El hombre acarició los cabellos de Carrot como un hermano mayor, viendo la miseria total del otro.
-Toma esto - le ofreció una botella-. ¿Por qué has vuelo a este lugar?
-Aquí nací y aquí moriré -respondió Carrot con esfuerzo.
-Por eso no fuiste un escritor con fama: tú eres un loco de verdad, y el resto sólo se hace.
-¿Has visto a mi Rosa Flor?
-Que Dios me guarde, que todavía estoy en edad -repuso el amigo, sacudiéndose de algo que significaba malagüero.
-En edad de morirte.
Se miraron con espanto, luego, se abrazaron. Fueron bajando el cerro. Era todavía muy de mañana y el barrio lleno de traficantes y rateros, recién vivía el mediodía.
-Ten cuidado que te anda buscando tu yerno.
-Carrot, tranquilo y orgulloso de aquello, respondió: "A ese hijo de perra ya lo maté".
-¡Santo Dios! -el amigo aterrorizado-: mejor sigamos bebiendo. Levantaron la botella, ambos parafrasearon: "Ésta es mi sangre, la que me da la vida". Se detuvieron. Carrot prosiguió:
-Esta es mi sangre, que me lleva al calvario -Carrot sintió pasar un viento frío. Miró con lástima a su amigo de la infancia, y logró evitar otro decaimiento.
Los ojos del amigo estaban aguados, sumidos en el recuerdo. Una premonitoria muerte del amigo Carrot dio cabida para que una gota de agua salada resbalara por sus labios.
-Tú fuiste el único que me creyó cuando amaba a Rosa Flor, mi hermano.
-Ya déjate de sufrir Benjamín, ya pasó mucho tiempo de aquello, ya todos lo han olvidado. Ahí tienes a tu hija: ¡Vive por ella! Su muerte no fue tu culpa.
-Sí, sufro por eso. Ella no hubiese muerto, sino yo.

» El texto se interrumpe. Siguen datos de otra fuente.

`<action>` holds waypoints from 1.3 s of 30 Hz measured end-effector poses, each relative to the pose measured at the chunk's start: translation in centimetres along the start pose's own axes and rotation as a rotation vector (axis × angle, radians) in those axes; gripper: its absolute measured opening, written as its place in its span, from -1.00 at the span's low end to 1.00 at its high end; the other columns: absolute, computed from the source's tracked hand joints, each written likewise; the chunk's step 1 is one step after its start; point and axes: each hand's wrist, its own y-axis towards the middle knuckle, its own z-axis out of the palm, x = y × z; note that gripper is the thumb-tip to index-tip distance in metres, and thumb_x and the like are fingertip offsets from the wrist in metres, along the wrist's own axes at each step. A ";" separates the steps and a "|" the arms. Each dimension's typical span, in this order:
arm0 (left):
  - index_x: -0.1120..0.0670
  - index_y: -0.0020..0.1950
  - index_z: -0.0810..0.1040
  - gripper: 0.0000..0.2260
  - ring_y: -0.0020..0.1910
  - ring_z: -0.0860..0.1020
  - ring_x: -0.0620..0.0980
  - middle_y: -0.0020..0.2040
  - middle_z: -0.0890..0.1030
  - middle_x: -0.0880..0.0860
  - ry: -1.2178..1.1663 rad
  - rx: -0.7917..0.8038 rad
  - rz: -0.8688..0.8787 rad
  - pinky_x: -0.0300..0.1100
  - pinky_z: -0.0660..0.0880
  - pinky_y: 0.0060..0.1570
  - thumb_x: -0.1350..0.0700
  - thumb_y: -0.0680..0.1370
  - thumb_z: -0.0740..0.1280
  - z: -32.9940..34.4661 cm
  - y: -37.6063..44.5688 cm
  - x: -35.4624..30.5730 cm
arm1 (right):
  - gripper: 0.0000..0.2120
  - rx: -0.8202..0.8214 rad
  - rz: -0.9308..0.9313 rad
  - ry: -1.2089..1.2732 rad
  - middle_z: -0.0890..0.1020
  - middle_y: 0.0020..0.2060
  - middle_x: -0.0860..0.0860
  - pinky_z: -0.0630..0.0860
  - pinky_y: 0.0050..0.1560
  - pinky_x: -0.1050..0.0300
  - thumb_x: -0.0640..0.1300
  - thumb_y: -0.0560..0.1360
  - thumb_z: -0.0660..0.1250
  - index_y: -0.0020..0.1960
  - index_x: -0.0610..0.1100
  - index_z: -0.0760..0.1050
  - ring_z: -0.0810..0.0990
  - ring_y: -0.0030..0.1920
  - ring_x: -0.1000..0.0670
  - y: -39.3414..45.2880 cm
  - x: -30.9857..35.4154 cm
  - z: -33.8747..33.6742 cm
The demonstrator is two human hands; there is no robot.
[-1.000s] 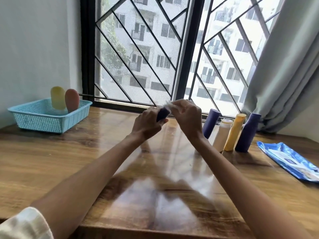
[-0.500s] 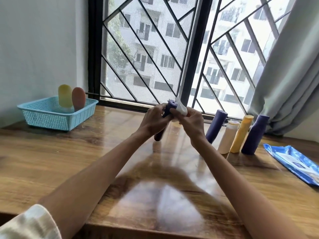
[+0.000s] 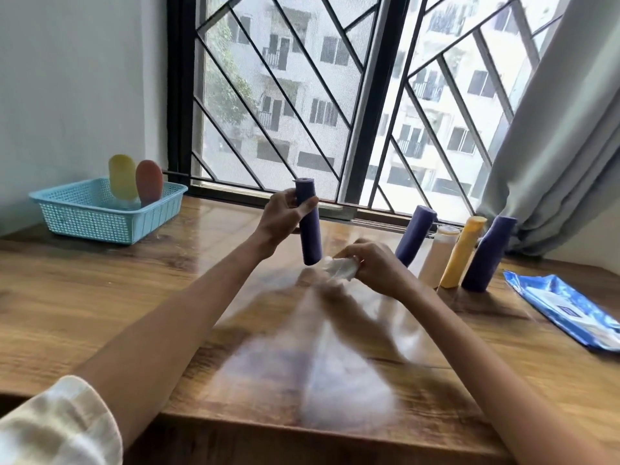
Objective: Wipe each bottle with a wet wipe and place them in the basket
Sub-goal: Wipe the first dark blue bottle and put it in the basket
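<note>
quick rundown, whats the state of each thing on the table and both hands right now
left hand: grips the dark purple cylindrical bottle, upright, off the table
right hand: holds the crumpled white wet wipe
light blue plastic basket: holds a yellow and an orange bottle
four bottles by the window: standing, not yet binned
blue wipes pack: lying flat

Wooden table (image 3: 100, 297); barred window (image 3: 335, 95); grey curtain (image 3: 563, 146) at right.

- The left hand (image 3: 280, 218) grips an upright dark purple cylindrical bottle (image 3: 308, 223) above the wooden tabletop (image 3: 100, 297).
- The right hand (image 3: 372, 263) holds a crumpled white wet wipe (image 3: 340, 267) just beside the bottle's lower end.
- A light blue plastic mesh basket (image 3: 100, 213) holds a yellow bottle (image 3: 122, 176) and an orange bottle (image 3: 149, 181).
</note>
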 end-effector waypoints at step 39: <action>0.16 0.08 0.61 -0.73 -0.06 0.59 0.12 0.01 0.65 0.17 0.283 -0.514 0.132 -0.11 0.50 -0.08 0.08 0.54 0.19 -18.4 3.9 -4.6 | -0.83 -0.207 0.121 0.812 0.64 -0.27 -0.09 0.59 -0.13 0.02 -0.09 0.39 0.48 -0.09 -0.15 0.59 0.59 -0.35 0.01 20.9 16.1 5.9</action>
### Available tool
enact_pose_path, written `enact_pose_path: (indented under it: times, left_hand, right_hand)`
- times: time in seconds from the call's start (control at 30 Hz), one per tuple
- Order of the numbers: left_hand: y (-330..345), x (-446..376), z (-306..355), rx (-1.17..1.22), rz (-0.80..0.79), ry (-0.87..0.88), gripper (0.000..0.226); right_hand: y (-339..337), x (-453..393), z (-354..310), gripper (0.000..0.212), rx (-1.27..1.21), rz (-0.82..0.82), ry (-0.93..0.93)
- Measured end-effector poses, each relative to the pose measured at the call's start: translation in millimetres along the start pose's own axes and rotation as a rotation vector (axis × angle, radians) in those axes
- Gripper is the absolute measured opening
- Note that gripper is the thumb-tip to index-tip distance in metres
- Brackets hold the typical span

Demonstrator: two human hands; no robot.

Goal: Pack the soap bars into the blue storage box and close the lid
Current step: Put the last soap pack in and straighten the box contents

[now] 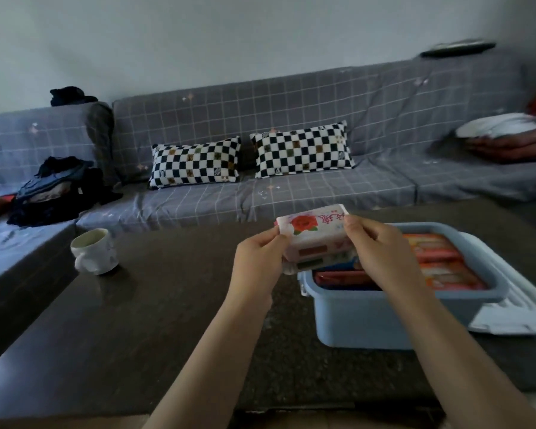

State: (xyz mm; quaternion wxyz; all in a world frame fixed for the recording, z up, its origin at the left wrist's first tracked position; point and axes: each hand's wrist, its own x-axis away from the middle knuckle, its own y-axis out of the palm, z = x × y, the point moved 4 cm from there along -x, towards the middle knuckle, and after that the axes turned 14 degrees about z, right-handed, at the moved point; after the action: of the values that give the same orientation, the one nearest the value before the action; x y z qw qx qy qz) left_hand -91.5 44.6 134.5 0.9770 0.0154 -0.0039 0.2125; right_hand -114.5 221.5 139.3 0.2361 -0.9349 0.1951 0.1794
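Both hands hold a small stack of white-wrapped soap bars with a red rose print [311,239] in the air, over the near-left corner of the open blue plastic storage box [369,317]. The left hand [257,258] pinches the stack's left end; the right hand [381,252] grips its right end. The box stands on the dark brown table [143,320] and already holds rows of orange-red wrapped soap bars [437,261]. Its pale blue lid [514,314] lies just beside it on the right. A white ceramic mug [94,251] stands well apart to the left.
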Motion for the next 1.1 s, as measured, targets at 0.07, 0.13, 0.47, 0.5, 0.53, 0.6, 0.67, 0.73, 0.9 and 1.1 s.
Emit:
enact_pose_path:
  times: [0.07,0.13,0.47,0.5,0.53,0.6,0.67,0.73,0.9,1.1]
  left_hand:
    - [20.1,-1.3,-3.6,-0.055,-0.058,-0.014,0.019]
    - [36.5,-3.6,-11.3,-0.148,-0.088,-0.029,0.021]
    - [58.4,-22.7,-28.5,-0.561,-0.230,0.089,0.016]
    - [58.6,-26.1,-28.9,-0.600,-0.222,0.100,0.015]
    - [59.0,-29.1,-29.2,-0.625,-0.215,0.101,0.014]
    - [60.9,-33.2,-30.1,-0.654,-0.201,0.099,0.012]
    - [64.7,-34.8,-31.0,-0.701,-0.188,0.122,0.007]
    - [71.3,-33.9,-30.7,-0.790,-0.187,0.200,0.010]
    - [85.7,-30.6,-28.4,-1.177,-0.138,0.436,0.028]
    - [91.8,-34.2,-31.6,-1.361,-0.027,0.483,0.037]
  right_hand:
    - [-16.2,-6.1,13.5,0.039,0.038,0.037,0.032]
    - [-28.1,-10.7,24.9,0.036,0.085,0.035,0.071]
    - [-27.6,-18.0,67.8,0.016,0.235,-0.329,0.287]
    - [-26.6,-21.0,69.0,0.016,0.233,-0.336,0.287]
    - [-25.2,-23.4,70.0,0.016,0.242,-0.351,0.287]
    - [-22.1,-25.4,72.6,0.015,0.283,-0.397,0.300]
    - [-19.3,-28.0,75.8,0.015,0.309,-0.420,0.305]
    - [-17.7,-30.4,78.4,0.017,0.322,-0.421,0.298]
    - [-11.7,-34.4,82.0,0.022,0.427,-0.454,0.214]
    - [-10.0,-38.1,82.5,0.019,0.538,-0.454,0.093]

-Ya viejo ¡Cállate! -suspiró, luego precisó sus ojos en toda la humanidad de Benjamín Carrot y compadecido dijo-: Lo único que caga al hombre es el amor.
Ya estaban a orillas del río, en el preciso momento que veían cómo dos ratas se correteaban por un pedazo de basura. Los dos viejos lloraban porque sabía que lo inevitable no valdría contrarrestar. Sólo quedaba el sufrir. Carrot ya no tenía fuerzas para soportar tanto dolor, había sido feliz viendo su muerte próxima, y no esperaba nada, ni otra cosa de este mundo. En ese instante en que recordaba imágenes de un pasado inexistente, cuando veía a su abuelo bajar del tren trayendo sus chocolates para empalagarlo, cuando veía los ojos de su familia que florecían en la oscuridad y eran más rutilantes que el mismo sol y más placenteros porque se los podía mirar, y le decían "te queremos", cuando veía el jardín de su niñez y gozaba montando a su caballo que muchos lo llamaban perro. Estaba en aquellos pensares cuando rompió la botella y de un tajazo en la yugular (dándose tiempo aún para recordar la frase de su amigo escritor: "El día que me muera, tal vez tu también mueras en mí ") se quitó la muerte y vivió eternamente al lado de su Rosa Flor como hace dos mil años Jesucristo lo previó.